Aussi, au regard des multiples interventions des professionnels ([G] et Jolibois), du rapport d'expertise précisant que chacun d'eux aurait dû vérifier la distribution dans les réseaux du chauffage avant de réaliser les nettoyages et désembouages et tous les remplacements de pièces ou encore remplacer dès les premiers problèmes la chaudière, Groupama est fondée a sollicité la condamnation de la société Jolibois à la garantir partiellement.
Compte tenu des périodes durant lesquelles M. [G] et la société Jolibois sont successivement intervenues et du nombre et du coût de leurs interventions respectives,
il convient de juger que cette dernière devra garantir Groupama des condamnations prononcées à son encontre au titre des dysfonctionnements de la chaudière à hauteur de 30'% de sorte que le jugement déféré est infirmé sur ce point.
Le montant des indemnisations réclamées ne fait pas débat à hauteur de cour de sorte que le jugement est confirmé en ce qu'il a condamné in solidum la compagnie Groupama Grand Est et M. [G] à payer aux époux [H] la somme de 12 648,63 euros.

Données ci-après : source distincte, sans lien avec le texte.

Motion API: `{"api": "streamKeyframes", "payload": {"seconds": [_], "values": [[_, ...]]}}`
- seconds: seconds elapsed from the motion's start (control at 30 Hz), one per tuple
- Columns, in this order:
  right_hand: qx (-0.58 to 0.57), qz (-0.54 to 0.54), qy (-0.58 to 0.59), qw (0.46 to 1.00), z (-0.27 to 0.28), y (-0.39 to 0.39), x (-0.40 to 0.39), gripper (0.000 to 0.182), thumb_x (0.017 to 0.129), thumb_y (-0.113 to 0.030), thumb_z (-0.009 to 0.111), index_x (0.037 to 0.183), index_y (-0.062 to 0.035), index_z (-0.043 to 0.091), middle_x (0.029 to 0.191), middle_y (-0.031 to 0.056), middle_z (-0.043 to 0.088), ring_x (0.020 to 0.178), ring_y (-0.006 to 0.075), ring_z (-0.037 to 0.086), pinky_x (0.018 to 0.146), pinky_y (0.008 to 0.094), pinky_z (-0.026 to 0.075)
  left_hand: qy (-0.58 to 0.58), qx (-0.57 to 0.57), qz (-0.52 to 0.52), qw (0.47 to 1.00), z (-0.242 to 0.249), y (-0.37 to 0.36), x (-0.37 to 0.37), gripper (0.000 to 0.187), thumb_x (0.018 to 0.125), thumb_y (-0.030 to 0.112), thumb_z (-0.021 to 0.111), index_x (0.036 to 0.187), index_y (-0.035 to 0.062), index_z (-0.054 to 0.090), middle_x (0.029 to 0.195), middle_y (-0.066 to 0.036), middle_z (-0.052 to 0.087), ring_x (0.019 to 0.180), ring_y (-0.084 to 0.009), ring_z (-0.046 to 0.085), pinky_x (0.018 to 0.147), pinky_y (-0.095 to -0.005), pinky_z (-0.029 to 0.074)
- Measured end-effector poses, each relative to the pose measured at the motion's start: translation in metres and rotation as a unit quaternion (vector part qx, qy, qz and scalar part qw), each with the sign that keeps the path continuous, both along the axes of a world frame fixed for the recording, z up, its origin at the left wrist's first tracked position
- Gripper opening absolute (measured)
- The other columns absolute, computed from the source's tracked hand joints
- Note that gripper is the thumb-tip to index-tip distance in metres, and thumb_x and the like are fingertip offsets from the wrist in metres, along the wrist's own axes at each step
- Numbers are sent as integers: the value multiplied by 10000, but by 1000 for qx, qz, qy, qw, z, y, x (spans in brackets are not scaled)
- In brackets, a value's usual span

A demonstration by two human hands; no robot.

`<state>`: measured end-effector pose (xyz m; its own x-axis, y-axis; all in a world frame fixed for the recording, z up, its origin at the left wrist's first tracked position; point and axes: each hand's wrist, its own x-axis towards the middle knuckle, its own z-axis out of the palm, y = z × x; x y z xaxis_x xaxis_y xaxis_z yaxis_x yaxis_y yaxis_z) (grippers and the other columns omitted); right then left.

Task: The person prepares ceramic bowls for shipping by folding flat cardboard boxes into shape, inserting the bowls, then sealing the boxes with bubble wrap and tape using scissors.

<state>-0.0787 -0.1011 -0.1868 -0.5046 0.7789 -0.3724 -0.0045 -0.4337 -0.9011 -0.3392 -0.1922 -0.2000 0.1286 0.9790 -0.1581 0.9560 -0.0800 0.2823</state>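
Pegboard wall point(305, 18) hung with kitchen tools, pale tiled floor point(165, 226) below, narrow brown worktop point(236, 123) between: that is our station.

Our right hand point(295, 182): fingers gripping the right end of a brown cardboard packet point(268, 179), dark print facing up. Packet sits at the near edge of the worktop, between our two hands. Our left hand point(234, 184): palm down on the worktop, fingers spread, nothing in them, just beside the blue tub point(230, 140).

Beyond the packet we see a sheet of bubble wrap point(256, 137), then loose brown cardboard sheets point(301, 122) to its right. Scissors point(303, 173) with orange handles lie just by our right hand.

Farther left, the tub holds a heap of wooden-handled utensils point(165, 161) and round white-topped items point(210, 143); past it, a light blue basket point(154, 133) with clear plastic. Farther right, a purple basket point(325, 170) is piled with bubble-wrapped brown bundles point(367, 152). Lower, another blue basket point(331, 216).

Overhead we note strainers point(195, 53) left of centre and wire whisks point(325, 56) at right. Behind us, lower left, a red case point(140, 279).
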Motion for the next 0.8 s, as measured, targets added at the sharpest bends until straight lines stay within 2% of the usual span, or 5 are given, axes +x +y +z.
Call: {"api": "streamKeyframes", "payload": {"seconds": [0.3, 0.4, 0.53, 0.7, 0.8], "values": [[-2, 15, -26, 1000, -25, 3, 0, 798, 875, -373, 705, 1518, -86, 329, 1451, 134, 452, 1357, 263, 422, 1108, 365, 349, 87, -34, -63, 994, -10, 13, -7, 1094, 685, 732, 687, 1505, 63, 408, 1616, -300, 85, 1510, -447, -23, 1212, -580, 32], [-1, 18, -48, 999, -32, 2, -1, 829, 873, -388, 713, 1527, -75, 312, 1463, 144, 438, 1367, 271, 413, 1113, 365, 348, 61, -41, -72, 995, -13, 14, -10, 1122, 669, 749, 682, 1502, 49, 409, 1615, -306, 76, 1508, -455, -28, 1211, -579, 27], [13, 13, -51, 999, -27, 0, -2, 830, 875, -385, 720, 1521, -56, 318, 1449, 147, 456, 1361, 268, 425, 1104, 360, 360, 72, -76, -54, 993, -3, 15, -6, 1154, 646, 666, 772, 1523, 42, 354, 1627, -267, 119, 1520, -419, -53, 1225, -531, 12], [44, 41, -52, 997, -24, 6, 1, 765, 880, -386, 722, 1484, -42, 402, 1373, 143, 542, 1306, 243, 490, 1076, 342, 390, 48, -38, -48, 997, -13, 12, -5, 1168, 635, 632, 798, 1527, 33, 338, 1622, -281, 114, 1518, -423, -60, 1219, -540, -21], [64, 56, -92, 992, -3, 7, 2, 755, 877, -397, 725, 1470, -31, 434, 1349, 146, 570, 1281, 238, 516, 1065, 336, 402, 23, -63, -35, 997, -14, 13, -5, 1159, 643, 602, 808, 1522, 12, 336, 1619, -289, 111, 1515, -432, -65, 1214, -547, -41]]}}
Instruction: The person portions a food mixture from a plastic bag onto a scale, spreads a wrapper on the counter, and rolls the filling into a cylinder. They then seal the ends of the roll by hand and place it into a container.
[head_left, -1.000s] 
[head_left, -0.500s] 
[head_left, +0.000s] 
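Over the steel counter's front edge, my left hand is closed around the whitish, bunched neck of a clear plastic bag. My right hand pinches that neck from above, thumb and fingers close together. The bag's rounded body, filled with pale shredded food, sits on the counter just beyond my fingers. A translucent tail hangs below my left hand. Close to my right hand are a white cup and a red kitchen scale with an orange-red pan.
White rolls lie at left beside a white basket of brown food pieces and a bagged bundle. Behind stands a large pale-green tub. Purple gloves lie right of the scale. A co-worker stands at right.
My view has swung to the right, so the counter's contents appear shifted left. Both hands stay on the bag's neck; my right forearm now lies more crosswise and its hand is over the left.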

Sur les demandes accessoires
Les dispositions du jugement déféré relatives aux dépens et à l'article 700 du code de procédure civile sont confirmées.
M. [G], la compagnie Groupama Grand Est et la MAF, parties succombantes, sont condamnés in solidum aux dépens d'appel et à payer aux époux [H] une indemnité de 2 000 euros en application de l'article 700 du code de procédure civile à hauteur d'appel.
Il convient de dire que la charge définitive des frais irrépétibles et des dépens à hauteur d'appel sera supportée par la compagnie Groupama et la MAF par moitié chacune.
Par ces motifs
La cour,
Déclare caduc l'appel formé par M. [E] [G] et la société Groupama Grand Est à l'encontre de la société Atelier d'architecture Guldemann,
Confirme le jugement déféré sauf en ce qu'il condamné la SARL Jolibois à garantir la société Groupama Grand Est de sa condamnation à hauteur de 20 %,
Statuant à nouveau sur ce chef,
Condamne la SARL Jolibois à garantir la société Groupama Grand Est de sa condamnation à hauteur de 30 %,
Y ajoutant,
Condamne in solidum M. [G], la compagnie Groupama Grand Est et la MAF à payer à M. et Mme [H] une indemnité de 2 000 euros en application de l'article 700 du code de procédure civile à hauteur d'appel,
Condamne in solidum M. [G], la compagnie Groupama Grand Est et la MAF aux dépens,
Dit que la charge définitive des frais irrépétibles et des dépens à hauteur d'appel sera supportée par la compagnie Groupama et par la MAF pour moitié chacune.